> [COLLECTED MATERIAL]:
------------------------------------------------

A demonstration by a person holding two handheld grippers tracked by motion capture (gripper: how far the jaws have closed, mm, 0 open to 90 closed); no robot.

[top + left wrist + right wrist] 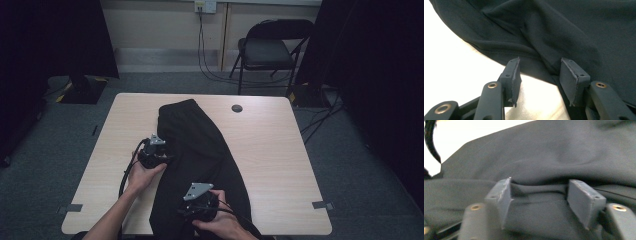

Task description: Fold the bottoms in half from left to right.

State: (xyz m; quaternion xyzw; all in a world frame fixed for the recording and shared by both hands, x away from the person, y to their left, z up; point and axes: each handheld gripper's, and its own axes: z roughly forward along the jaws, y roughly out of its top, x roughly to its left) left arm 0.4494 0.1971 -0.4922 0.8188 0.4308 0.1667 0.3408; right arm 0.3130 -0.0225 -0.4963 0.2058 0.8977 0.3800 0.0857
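I see black trousers [200, 160] on my pale wooden desk [280, 150], grey carpet [350, 165] around; both grippers' jaws half-open, gripping nothing.

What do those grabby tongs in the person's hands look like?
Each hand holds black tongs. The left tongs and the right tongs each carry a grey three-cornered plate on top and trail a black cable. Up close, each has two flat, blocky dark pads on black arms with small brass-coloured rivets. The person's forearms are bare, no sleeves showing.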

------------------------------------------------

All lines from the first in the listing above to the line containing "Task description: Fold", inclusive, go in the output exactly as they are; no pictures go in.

> [WRITTEN SOLUTION]:
A demonstration by a person holding two handheld grippers tracked by motion capture (gripper: how far the jaws have closed, mm, 0 open to 90 closed); no robot.

[top + left wrist + right wrist] 

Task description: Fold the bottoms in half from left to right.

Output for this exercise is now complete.